Nous sommes dans le futur (le futur de 1975 en tout cas) en... 2018. Les nations n'existent plus, ces dernières ont été remplacées par des corporations qui se partagent les grands domaines d'activité (énergie, alimentation, transport, logement, communications et luxe). La population bénéficie d'un grand confort matériel, les guerres et la famine ont été éradiquées. Un jeu très populaire, le Rollerball, sert à la fois d'exutoire et de propagande indirecte au service de l'idéologie en place. 

Jonathan E., leader et grand champion de l'équipe de Houston, est à l'apogée de sa carrière de rollerballer. Ses statistiques sont tout bonnement extraordinaires et sa popularité inégalée, ce qui finit par inquiéter les dirigeants de la corporation de l'énergie, qui chapeaute Houston. Il est donc demandé à Jonathan d'annoncer son départ à la retraite. Celui-ci refuse d'abandonner son équipe, d'autant que les règles vont se durcir lors du prochain match qui s'effectuera sans pénalités. Le capitaine de l'équipe va également tenter de découvrir pourquoi les bureaucrates veulent le mettre à l'écart...

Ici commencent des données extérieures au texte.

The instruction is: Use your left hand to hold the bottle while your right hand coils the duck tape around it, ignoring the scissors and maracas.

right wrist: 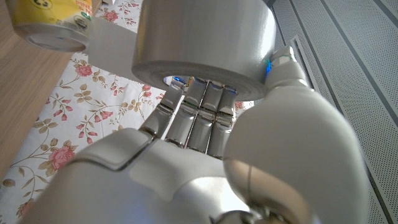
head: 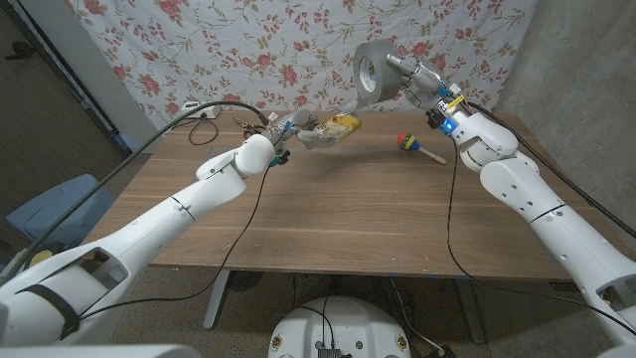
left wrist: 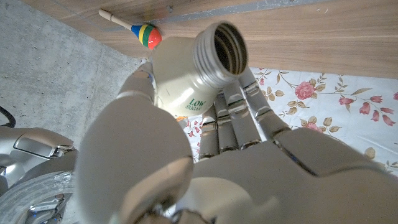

Voilà un film qui n'aurait pu être qu'un vague blockbuster de plus misant tout sur l'action, mais qui se révèle aussi efficace que profond. La toile de fond de ce monde dominé par les corporations est plutôt réaliste et d'autant plus inquiétante. Ici, pas de sombre dystopie à la 1984 mais plutôt un univers aseptisé et policé, dont on sent qu'il a glissé lentement vers une dictature technocratique diffuse et un matérialisme qui a efficacement remplacé les aspirations de beaucoup. Difficile d'ailleurs de ne pas voir un parallèle direct et encore d'actualité entre les dirigeants des corporations assistant aux matchs et les hommes ou femmes politiques actuels, pressés de se montrer lors des rencontres importantes. Cette société célébrant le divertissement, la starisation et le luxe, on la connaît, on la sent possible, elle fait peur parce qu'elle n'est pas si éloignée de la nôtre. Et pour appuyer le culte de la masse et des corporations sur lesquelles personne ne peut mettre un nom : le rollerball, un sport vantant l'équipe, le jeu en lui-même. Le slogan "No player is greater than the game itself" (aucun joueur n'est plus grand que le jeu) est révélateur. Seul, le joueur n'est rien. Il ne peut accomplir son objectif qu'au sein du système organisé que l'équipe symbolise.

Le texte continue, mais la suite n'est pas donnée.